The sociolinguist Max Weinreich’s adage that
‘a language is a dialect with an army and a navy’ exposes the contingency of power. There is
a contradiction inherent to power exercised at the level of the state, in that it is language that bestows the right of a nation state to maintain
a punitive legal framework – with the legitimate use of violence underpinning that right – and yet the nation state’s sole recourse to legitimate violence invariably derives from an originary founding phase of illegitimate violence, or the threat there of. Indian independence was won
in part through peaceful civil disobedience,
but could not have been maintained without
a military and policing system sympathetic
t o the governing class.
Given the glaring gap between the nation state as benevolent provider (as it may wish to be seen) and as bullying henchman of the rich (as it often is), little wonder that resistance to its authority or to the authority of its government is as perennial and global as the changing of the seasons. What is perhaps more surprising is that we have not conceived of a more friendly, honest and localised societal structure. Such failure is perhaps inherent to the methodology of disobedience.
The exhibition Disobedience Archive (The Republic), held at Turin’s Castello di Rivoli during this last spring and early summer, was the result of nine years of research into a 40-year history of resistance, conducted by curator Marco Scotini as a response to the worldwide anticapitalist uprisings of 2001–2 and the repression of the post-Seattle movement through the Patriot Act in America, and similar legislative processes in other countries.
The show presented a selection of 22 videos from the archive, which cover themes ranging from education to anticapitalism, Italian resistance in the late 1970s, disobedience in Eastern Europe and in Argentina, the Arab Spring, Reclaim the Streets, Gender Politics and Foucault’s notion of ‘biopower’. Screens arranged in a kind of amphitheatre – or ‘Parliament’ – format invited the audience to engage in research into the recent history of resistance. This is the first time the archive has been shown in Italy and comes during a period of increasing political tension and an increasing hybridisation of the artworld and activist politics.
Sections such as ‘Protesting Capitalist Globalization’ – which included films by Zanny Begg and Oliver Ressler (What Would It Mean to Win?, 2008) and Bernadette Corporation (Get Rid of Yourself, 2003) – alongside others like ‘1977: The Italian Exit’, which included Alberto Grifi’s film Festival of the Young Proletariat at Parco Lambro (1976), allowed for reflection on the ancestor movements of today’s Occupy and Bene Comune movements (to take two examples). Grifi’s documentary records the revolt that arose out of the sixth Festival of the Proletariat, in Milan in 1976, and includes footage shot by participants in the uprising as the filmmaker handed the camera to the public and refused the role of director.
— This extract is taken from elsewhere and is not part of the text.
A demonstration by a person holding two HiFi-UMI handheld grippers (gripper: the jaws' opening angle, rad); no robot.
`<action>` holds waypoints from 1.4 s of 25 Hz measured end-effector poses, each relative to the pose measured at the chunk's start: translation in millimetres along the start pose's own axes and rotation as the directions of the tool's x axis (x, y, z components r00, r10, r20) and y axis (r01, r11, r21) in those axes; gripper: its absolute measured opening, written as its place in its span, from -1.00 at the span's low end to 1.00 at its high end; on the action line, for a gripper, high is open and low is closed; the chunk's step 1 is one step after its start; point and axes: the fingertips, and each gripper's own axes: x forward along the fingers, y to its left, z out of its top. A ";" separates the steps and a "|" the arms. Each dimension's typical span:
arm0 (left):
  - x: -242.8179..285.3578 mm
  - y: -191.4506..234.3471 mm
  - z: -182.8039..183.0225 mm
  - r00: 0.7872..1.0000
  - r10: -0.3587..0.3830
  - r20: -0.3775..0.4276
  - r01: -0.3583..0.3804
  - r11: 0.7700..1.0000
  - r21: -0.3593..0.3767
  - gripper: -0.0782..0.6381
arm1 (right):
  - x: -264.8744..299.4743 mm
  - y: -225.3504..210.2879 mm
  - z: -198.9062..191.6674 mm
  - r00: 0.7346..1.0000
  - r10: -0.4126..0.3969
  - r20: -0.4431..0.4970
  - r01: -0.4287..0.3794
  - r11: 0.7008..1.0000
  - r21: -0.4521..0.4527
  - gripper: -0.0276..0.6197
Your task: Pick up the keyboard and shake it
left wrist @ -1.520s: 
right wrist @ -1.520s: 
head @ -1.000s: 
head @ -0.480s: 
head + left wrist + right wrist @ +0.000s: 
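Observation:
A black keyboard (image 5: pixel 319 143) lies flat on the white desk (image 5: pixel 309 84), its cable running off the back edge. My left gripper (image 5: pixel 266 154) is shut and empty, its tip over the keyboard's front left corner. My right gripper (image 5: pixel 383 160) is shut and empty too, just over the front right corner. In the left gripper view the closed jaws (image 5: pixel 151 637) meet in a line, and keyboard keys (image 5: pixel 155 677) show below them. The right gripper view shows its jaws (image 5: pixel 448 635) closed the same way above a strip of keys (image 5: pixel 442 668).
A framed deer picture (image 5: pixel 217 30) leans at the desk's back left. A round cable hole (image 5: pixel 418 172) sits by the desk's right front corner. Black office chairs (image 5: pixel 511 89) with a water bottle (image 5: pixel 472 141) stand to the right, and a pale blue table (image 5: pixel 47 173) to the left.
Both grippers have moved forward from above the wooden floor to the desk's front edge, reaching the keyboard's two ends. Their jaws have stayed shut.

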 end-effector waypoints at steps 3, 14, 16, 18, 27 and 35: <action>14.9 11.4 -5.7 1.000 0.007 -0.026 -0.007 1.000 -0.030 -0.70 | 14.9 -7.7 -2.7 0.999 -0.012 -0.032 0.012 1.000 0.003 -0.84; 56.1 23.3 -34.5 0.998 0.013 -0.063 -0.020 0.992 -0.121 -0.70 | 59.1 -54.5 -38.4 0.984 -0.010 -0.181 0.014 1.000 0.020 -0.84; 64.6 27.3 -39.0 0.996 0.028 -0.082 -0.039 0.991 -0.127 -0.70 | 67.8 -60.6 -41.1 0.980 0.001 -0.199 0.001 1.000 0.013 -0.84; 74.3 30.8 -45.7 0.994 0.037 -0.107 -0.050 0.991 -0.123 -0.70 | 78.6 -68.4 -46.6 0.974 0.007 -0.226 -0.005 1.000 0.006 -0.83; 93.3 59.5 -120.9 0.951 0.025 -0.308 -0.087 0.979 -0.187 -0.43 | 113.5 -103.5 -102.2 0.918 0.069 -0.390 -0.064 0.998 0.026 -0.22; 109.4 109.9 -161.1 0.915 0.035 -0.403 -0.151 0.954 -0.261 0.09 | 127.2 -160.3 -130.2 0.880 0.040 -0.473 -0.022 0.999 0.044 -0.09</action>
This video archive was flanked by archival materials associated with protest – ‘Anticamera 1969-1979’ and ‘Anticamera 1999’ – documenting protest in Italy in the 1970s and globally since the end of the twentieth century. What arises from the objects associated with movements in ‘Anticamera 1969–1979’ (leaflets, books, posters, etc) is that the inherent tensions that prevent a serious challenge to state power do not arise alone from the simple leftwing/ rightwing dialectic that perennially serves to distract the working class from severing the head of its oppressor.
The simplicity of the traditional ‘us and them’, ‘left and right’ dialectics is certainly distracting, yet there is another dialectic at play that impedes social change at a different level. In Turin, the display included works by groups such as the Living Theatre, figures such the feminists Carla Lonzi and Carla Accardi, and Bologna free radio station Radio Alice – all committed to a more complex and nondialectical understanding of society, and demonstrating a conflict within the left in Italy in that period that mirrors the hostility of the Communist International to the Situationist Movement in France in 1968.
In Italy the Bene Comune movement, which strongly links art to activism, is becoming increasingly concretised as a national political alternative. In April Stefano Rodotà, the father of the Bene Comune movement, ran as a presidential candidate in the final ballot against Giorgio Napolitano. An understanding of history, as exemplified and conveyed by projects such as the Disobedience Archive, may serve to help unblock the inherent antagonisms that distract each generation from the exposure of the ruse presented by power at the governmental and state level.